Phenotypic and genotypic spectrum of congenital disorders of glycosylation type I and type II

Background Congenital disorders of glycosylation (CDG) are inborn defects of glycan metabolism. They are multisystem disorders. Analysis of transferrin isoforms is applied as a screening test for CDG type I (CDG-I) and type II (CDG-II). We performed a retrospective cohort study to determine spectrum of phenotype and genotype and prevalence of the different subtypes of CDG-I and CDG-II. Material and methods All patients with CDG-I and CDG-II evaluated in our institution's Metabolic Genetics Clinics were included. Electronic and paper patient charts were reviewed. We set-up a high performance liquid chromatography transferrin isoelectric focusing (TIEF) method to measure transferrin isoforms in our Institution.

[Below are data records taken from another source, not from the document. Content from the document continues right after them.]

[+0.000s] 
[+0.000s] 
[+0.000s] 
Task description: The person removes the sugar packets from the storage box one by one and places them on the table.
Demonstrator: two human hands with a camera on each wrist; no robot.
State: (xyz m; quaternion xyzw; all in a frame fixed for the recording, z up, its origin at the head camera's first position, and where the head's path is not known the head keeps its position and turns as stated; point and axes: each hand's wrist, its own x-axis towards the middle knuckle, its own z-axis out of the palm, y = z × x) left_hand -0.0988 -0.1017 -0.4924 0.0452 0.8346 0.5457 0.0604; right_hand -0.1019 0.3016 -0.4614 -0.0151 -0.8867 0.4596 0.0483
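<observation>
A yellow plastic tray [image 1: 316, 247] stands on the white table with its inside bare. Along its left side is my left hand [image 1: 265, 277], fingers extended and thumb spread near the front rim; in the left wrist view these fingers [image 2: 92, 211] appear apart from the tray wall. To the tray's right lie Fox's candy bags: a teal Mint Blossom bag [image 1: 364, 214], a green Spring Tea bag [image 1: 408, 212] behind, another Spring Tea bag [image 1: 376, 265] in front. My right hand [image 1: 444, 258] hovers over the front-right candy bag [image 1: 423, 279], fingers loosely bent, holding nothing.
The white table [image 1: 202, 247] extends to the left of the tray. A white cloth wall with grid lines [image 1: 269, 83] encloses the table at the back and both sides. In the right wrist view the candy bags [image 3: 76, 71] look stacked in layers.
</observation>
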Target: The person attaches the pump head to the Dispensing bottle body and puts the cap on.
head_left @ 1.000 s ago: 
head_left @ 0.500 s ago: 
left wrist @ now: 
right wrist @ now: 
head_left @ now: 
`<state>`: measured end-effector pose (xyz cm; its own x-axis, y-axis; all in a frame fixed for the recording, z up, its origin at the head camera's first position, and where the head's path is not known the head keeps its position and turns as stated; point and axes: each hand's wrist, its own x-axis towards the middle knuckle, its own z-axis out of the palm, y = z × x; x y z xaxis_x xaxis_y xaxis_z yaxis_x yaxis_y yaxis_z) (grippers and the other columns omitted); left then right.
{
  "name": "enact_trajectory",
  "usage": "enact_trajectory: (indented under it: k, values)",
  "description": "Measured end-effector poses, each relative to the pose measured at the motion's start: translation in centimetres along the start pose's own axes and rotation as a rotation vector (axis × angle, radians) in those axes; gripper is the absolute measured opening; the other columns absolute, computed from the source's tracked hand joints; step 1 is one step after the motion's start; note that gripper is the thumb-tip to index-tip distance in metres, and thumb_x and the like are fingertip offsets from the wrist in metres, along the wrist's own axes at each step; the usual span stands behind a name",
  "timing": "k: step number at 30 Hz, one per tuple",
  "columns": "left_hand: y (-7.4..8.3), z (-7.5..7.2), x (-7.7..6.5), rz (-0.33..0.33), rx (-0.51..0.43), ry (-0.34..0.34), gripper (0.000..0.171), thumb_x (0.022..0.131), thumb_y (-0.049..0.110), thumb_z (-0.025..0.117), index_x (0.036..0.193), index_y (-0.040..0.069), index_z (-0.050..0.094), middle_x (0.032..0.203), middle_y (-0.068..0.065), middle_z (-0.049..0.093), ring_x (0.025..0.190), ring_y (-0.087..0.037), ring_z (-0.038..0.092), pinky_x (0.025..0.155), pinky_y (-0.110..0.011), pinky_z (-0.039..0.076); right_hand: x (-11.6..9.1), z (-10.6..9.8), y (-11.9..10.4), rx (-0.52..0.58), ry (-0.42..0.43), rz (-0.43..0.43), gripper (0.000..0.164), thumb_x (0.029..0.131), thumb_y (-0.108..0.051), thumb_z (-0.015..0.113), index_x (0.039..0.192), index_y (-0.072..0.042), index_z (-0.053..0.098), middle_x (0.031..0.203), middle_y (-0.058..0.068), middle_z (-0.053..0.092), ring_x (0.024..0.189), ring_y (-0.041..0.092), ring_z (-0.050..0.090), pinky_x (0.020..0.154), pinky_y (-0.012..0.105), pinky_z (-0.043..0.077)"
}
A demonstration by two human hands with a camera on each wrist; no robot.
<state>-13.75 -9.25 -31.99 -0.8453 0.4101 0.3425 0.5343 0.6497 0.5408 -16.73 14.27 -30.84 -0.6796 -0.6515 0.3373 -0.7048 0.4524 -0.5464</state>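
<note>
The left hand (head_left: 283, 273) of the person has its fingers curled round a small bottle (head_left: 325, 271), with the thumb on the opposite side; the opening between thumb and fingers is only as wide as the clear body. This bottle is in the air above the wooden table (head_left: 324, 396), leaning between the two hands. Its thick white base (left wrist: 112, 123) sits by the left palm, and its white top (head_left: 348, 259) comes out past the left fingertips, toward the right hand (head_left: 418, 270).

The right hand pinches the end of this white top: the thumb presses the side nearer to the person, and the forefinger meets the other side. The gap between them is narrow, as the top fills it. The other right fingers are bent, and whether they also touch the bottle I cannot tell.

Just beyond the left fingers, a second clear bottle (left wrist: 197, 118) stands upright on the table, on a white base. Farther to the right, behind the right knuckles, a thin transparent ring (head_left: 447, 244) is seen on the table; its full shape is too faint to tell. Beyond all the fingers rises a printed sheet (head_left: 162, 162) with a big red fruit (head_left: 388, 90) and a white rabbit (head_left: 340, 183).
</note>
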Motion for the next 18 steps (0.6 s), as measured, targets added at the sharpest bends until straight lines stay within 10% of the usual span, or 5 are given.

We reviewed the literature for the rare CDG-I and CDG-II subtypes seen in our Institution. Results Fifteen patients were included: 9 with PMM2-CDG and 6 with non-PMM2-CDG (one ALG3-CDG, one ALG9-CDG, two ALG11-CDG, one MPDU1-CDG and one ATP6V0A2-CDG). All patients with PMM2-CDG and 5 patients with non-PMM2-CDG showed abnormal TIEF suggestive of CDG-I or CDG-II pattern. In all patients, molecular diagnosis was confirmed either by single gene testing, targeted next generation sequencing for CDG genes, or by whole exome sequencing. Conclusion We report 15 new patients with CDG-I and CDG-II. Whole exome sequencing will likely identify more patients with normal TIEF and expand the phenotypic spectrum of CDG-I and CDG-II.